S.D. N.Y. Dismisses Dodd-Frank Whistleblower Retaliation Claim Because Alleged Whistleblower Failed to Report Information to SEC by an Approved Method
On August 11, 2021, the United States District Court for the Southern District of New York dismissed a Dodd-Frank Act whistleblower retaliation claim because the plaintiff did not qualify as a “whistleblower” under SEC regulations. Moniodes v. Autonomy Cap. (Jersey) LP, No. 1:20-CV-5648-GHW, 2021 WL 3605385 (S.D. N.Y. Aug. 11, 2021). The plaintiff, who was responsible for overseeing his firm’s cybersecurity compliance efforts, determined the company “was not adequately securing its customers’ data and the data on its employees’ mobile devices.” 2021 WL 3605385, at *2. This information was relayed to the SEC through another company employee on a conference call that the plaintiff had joined. At the SEC’s request, the firm began remedial actions, and the plaintiff was later terminated. The defendants moved to dismiss the plaintiff’s retaliation suit on the grounds that the plaintiff was not a “whistleblower” because he had not provided information to the SEC in the manner required by the SEC rules, i.e., by mail, fax, or the Commission’s website. Id. *3 (citing 17 C.F.R. § 240.21F–9(a) (2020)). The court concluded that “[b]ecause a conference call is not one of the methods prescribed by Rule F–9(a), Plaintiff has not alleged that he was a whistleblower under Dodd–Frank, and therefore has not stated a claim for retaliation.” Id. at *8.

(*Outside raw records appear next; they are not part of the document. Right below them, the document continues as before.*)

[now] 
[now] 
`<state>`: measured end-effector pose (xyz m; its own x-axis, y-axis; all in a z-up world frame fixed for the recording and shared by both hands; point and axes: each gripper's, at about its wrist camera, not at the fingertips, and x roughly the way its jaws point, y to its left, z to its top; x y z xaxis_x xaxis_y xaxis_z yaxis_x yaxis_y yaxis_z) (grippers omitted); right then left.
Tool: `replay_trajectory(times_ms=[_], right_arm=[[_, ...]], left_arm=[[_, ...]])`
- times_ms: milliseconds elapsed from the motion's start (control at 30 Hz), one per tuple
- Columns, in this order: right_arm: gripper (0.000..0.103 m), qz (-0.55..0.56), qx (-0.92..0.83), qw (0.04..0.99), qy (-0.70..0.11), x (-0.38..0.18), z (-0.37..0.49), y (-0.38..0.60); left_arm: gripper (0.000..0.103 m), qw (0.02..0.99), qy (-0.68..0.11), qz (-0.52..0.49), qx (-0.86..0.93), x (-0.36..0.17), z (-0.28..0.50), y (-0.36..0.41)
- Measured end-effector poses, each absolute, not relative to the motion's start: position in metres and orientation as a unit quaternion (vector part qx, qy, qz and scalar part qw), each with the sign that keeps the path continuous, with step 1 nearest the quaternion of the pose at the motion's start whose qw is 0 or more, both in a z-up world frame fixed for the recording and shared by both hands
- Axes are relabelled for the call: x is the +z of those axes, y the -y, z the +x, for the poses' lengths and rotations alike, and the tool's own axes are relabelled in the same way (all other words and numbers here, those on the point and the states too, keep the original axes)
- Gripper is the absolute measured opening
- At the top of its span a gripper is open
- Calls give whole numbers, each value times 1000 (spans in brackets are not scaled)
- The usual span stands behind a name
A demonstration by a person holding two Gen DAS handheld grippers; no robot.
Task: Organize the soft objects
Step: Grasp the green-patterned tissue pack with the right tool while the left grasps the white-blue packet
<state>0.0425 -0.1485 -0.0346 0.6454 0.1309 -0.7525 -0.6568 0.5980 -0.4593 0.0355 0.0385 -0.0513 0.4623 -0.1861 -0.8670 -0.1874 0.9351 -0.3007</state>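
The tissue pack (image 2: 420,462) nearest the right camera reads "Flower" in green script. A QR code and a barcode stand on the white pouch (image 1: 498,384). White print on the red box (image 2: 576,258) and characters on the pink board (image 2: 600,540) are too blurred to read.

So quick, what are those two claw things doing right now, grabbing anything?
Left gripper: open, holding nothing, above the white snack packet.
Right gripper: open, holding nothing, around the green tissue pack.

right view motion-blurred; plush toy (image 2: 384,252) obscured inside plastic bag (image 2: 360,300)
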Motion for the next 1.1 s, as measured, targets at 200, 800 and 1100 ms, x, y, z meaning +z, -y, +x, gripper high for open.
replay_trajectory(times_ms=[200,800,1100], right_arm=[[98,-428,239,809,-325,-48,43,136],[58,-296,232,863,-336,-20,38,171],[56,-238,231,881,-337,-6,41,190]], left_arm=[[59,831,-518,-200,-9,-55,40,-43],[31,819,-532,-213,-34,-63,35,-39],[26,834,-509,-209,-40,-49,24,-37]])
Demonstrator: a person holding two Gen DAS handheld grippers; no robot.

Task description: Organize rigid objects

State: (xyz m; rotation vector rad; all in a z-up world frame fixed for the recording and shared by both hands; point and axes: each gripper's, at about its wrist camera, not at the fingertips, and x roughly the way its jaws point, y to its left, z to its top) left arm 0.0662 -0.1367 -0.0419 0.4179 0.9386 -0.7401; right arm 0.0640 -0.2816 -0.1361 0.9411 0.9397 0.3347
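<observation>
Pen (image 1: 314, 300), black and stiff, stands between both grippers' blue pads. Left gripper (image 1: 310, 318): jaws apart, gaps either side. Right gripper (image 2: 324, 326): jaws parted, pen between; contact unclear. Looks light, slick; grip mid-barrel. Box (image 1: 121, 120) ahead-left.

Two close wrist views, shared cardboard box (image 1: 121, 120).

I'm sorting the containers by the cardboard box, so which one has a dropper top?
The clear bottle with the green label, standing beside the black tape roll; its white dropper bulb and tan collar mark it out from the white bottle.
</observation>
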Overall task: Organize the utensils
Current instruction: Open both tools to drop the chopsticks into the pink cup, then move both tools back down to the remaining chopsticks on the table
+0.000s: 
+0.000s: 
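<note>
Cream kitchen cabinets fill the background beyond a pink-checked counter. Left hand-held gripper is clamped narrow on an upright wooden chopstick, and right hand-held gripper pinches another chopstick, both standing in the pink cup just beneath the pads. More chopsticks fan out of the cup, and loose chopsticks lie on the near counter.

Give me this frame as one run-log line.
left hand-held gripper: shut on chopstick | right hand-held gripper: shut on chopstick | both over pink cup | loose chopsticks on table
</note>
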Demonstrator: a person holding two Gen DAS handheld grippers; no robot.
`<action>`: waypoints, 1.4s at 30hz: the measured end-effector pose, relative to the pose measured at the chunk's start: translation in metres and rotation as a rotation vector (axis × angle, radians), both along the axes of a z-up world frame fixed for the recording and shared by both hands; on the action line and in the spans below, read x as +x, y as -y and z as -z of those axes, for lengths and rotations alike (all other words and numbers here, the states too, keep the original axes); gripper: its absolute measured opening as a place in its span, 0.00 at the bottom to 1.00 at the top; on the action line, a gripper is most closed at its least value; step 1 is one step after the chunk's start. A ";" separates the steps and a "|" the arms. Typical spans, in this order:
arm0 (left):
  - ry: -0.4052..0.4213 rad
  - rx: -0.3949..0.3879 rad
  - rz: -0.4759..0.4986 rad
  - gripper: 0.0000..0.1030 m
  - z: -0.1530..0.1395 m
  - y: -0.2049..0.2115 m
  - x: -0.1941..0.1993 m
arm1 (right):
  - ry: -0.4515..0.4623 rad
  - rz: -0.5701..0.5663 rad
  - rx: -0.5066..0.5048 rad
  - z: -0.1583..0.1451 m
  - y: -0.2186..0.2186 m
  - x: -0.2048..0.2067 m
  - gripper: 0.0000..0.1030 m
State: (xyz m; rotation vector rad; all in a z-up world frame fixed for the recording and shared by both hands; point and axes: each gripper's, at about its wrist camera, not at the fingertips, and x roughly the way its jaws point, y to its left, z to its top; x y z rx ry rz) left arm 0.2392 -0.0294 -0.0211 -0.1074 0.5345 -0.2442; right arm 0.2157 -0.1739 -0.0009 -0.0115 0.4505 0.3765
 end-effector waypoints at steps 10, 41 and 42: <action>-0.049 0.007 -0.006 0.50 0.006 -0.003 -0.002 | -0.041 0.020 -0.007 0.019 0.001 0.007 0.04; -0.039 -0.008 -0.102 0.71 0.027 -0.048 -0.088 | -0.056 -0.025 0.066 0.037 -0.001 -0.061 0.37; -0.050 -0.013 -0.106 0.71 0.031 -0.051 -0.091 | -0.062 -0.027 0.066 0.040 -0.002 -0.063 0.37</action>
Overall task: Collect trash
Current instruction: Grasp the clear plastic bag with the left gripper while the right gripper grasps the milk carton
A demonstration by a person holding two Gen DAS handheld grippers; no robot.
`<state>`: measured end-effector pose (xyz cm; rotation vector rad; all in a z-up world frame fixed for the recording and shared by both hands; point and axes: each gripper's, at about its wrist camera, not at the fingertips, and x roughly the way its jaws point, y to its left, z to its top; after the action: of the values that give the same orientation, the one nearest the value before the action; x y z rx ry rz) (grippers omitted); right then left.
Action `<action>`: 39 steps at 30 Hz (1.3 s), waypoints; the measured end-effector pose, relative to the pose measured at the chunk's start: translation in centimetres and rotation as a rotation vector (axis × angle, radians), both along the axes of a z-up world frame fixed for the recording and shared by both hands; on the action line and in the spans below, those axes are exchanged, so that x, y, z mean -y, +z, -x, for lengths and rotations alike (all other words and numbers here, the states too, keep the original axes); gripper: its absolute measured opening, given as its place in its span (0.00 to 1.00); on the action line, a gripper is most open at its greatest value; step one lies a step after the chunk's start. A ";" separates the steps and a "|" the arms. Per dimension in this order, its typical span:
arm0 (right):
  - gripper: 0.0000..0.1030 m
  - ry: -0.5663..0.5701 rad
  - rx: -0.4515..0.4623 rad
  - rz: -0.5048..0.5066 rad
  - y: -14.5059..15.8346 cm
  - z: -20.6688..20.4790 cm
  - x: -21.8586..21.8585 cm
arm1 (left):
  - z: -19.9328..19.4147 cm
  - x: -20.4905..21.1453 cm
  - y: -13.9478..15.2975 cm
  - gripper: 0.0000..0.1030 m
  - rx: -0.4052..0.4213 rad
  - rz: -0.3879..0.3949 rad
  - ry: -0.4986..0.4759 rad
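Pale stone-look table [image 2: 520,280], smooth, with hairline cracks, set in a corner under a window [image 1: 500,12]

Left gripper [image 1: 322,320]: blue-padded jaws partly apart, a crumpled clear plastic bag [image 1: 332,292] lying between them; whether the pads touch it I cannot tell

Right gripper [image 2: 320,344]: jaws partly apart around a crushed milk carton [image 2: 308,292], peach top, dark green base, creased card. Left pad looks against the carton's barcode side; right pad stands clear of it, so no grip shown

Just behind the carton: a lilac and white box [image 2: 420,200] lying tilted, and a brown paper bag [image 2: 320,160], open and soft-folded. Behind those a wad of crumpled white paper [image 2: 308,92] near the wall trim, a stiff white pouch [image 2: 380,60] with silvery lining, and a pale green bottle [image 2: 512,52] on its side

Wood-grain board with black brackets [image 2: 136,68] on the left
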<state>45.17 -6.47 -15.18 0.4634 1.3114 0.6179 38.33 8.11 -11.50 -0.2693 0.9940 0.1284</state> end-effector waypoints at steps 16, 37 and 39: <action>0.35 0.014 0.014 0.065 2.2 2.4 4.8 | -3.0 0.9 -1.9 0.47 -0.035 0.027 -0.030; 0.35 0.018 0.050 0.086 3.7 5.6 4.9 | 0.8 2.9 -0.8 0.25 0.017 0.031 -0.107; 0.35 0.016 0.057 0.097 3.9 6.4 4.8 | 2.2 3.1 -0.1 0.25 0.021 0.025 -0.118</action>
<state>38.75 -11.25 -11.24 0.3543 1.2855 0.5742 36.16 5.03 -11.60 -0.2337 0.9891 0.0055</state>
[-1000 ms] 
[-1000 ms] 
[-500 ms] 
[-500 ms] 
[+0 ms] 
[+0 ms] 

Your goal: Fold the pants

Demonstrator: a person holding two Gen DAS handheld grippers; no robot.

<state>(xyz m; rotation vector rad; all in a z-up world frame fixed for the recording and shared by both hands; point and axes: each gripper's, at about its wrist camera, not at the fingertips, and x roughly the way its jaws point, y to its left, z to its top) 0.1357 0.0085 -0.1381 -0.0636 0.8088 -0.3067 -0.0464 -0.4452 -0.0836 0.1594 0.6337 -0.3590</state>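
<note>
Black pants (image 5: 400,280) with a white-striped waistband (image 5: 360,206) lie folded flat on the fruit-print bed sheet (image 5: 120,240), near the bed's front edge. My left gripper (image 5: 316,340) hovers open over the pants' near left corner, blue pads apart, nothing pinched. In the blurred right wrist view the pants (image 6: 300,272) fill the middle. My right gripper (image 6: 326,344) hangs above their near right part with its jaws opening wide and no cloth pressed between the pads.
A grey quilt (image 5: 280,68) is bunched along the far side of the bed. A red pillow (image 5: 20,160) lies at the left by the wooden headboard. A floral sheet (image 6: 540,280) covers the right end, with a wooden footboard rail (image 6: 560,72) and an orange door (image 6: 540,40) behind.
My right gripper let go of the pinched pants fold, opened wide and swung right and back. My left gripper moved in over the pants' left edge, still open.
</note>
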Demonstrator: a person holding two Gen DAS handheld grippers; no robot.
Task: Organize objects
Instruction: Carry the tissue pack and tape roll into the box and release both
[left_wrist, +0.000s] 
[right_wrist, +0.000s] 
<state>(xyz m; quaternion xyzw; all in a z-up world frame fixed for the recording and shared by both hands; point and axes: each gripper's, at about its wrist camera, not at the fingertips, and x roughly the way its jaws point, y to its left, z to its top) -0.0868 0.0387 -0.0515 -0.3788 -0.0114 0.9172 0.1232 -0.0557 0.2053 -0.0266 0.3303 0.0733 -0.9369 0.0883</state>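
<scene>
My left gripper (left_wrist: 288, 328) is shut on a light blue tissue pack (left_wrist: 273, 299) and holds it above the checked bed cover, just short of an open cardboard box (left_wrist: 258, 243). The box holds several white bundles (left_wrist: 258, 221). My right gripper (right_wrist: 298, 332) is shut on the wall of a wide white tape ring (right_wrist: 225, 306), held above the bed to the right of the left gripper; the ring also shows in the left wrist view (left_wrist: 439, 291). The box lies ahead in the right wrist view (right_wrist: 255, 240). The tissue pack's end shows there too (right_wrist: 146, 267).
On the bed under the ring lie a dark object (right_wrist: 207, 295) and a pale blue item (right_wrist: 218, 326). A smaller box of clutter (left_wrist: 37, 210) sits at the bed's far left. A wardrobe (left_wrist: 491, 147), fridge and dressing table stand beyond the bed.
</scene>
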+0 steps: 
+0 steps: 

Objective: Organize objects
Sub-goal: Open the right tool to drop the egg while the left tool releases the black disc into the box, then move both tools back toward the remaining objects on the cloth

S.D.N.Y. Affirms SEC’s Rulemaking Authority for Rule 21F-17 of the Exchange Act, Prohibiting Any “Person” from Interfering with Whistleblowers’ Communications with the SEC
On July 21, 2021, in SEC v. Collector’s Coffee Inc., No. 19cv4355 (VM), 2021 WL 3082209 (S.D. N.Y. July 21, 2021), the United States District Court for the Southern District of New York concluded that Rule 21F-17 – which prohibits any “person” from taking “any action to impede an individual from communicating directly with the Commission staff about a possible securities law violation, including enforcing, or threatening to enforce, a confidentiality agreement ... with respect to such communications” (17 C.F.R. § 240.21F-17(a)) – “constitutes a proper use of the SEC’s rulemaking authority.” 2021 WL 3082209, at *3. The SEC had brought charges against individuals who the SEC alleged, inter alia, had violated Rule 21F-17 by enforcing confidentiality agreements with investors, not employees. The defendants moved to dismiss, arguing that Rule 21F-17 exceeded the SEC’s rulemaking authority because it applied to any “person” rather than employees who might be in a position to blow the whistle. 2021 WL 3082209, at *2. The court concluded that the Dodd-Frank Act “allows eligibility for whistleblower status, and the various incentives and protections that come with that status, to extend beyond the employer-employee relationship” (id.) and thus concluded that Rule 21F-17’s application to “all persons” was not improper.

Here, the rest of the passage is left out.